Prompt Engineering: A New Developer Skill
ChatGPT made everyone a prompt engineer overnight. But there’s actual technique behind the art. Here’s what works.
The Basics
Good prompts are:
- Specific: Vague input → vague output
- Structured: Clear format → clear response
- Contextualized: Background helps the model
Bad prompt:
Write something about Python
Better prompt:
Write a 200-word explanation of Python list comprehensions
for developers who know JavaScript but are new to Python.
Include a comparison to Array.map().
Core Techniques
1. Role Assignment
You are an experienced Django developer who specializes in API design.

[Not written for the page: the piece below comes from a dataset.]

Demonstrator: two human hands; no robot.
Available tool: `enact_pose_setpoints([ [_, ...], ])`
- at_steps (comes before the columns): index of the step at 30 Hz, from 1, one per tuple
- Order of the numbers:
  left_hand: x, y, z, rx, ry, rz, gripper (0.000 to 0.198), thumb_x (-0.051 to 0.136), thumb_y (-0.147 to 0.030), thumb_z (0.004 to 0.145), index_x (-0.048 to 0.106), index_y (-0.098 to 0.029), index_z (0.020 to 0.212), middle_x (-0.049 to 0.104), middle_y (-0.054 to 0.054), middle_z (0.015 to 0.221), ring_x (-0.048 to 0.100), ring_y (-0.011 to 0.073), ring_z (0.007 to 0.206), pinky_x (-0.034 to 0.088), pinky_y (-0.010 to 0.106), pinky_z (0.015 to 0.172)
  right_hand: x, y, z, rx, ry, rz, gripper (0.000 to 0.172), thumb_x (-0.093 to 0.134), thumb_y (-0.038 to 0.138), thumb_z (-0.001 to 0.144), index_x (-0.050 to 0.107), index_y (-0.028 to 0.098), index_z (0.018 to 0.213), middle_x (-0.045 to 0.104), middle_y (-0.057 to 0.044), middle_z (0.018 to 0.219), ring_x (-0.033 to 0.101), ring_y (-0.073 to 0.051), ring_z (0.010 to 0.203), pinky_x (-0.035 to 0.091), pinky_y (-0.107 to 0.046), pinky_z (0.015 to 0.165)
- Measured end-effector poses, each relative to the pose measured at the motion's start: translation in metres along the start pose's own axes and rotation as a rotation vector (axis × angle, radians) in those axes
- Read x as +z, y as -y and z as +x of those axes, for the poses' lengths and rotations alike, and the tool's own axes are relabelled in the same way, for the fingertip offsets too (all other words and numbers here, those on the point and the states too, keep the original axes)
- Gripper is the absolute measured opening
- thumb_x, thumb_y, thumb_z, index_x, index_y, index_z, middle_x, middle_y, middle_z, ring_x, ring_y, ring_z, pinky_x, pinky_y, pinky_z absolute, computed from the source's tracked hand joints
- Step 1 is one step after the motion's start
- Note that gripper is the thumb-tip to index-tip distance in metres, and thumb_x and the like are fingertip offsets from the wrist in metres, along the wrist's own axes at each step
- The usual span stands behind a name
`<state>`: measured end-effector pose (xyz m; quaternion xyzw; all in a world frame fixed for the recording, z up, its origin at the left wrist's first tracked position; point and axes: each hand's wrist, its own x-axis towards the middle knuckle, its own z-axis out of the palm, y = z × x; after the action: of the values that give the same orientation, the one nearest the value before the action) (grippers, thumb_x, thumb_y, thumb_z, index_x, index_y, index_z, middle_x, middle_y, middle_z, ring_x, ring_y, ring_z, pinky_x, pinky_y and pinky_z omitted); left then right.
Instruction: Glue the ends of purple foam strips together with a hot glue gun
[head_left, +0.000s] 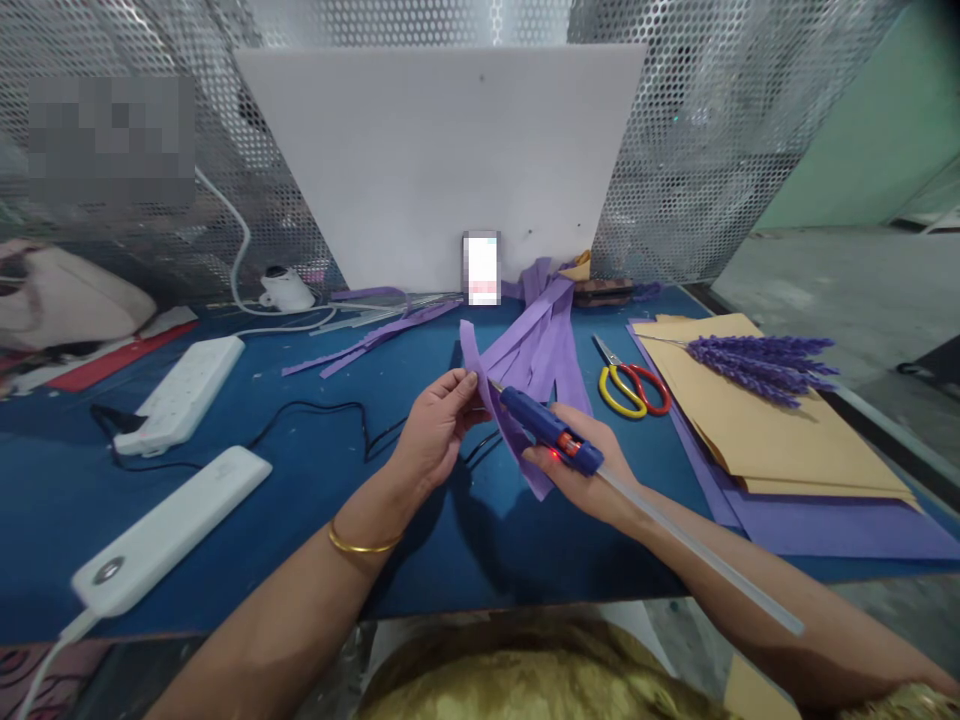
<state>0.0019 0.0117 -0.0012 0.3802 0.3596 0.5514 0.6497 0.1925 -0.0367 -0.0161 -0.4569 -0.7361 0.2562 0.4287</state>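
My left hand [439,425] pinches the upper edge of a purple paper strip [501,420] held above the blue table [225,480]. My right hand [589,475] grips a blue hot glue gun [551,430] with a lit red light and a long clear glue stick [705,560] trailing back over my forearm. The gun's nozzle touches the strip next to my left fingers. More purple strips [544,335] lie fanned out just behind.
Yellow-and-red scissors [630,385] lie to the right, beside tan paper sheets [757,420] on purple sheets, with finished purple lavender stems [757,365] on top. Two white power strips [180,390] and black cables lie left. A white board [442,160] stands behind.
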Motion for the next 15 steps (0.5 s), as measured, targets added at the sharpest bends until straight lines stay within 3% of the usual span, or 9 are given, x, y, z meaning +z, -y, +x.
enact_pose_setpoints([
  [15, -0.0001, -0.003, 0.0001, 0.008, -0.016, -0.02, 0.04, 0.089, -0.041, 0.062, 0.06, -0.017, 0.073, 0.066, -0.002, 0.071, 0.061, 0.0107, 0.065, 0.049, 0.022, 0.062, -0.0009, 0.0015, -0.0001, -0.005, 0.005, -0.055, 0.026, 0.063, 0.038, 0.085, 0.045, 0.023, 0.074, 0.047, 0.004, 0.067, 0.043, -0.012, 0.06, 0.034, -0.025, 0.057],
])
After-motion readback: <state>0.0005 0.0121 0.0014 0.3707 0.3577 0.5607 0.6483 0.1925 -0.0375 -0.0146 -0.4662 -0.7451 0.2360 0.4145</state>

Review this endpoint and suggest improvements:
[code here]
The model adopts the persona’s expertise.
2. Few-Shot Examples
Convert these sentences to formal language:
Input: Hey, can we meet tmrw?
Output: I would like to schedule a meeting with you tomorrow.
Input: The code's kinda broken lol
Output: The code appears to have some issues that need addressing.
Input: Can u fix that bug soon?
Output:
The model learns the pattern from examples.
3. Chain of Thought
Solve this step by step:
A store has 25 apples. They sell 40% and receive a shipment of 15 more.
How many apples do they have?
Let's think through this:
1. First, calculate 40% of 25...
Forcing explicit reasoning improves accuracy.
4. Output Format Specification
Analyze this code for potential issues.
Respond in this JSON format:
{
"issues": [
{
"line": <number>,
"severity": "high|medium|low",
"description": "<what's wrong>",
"fix": "<suggested fix>"
}
]
}
Structured output is easier to parse and use.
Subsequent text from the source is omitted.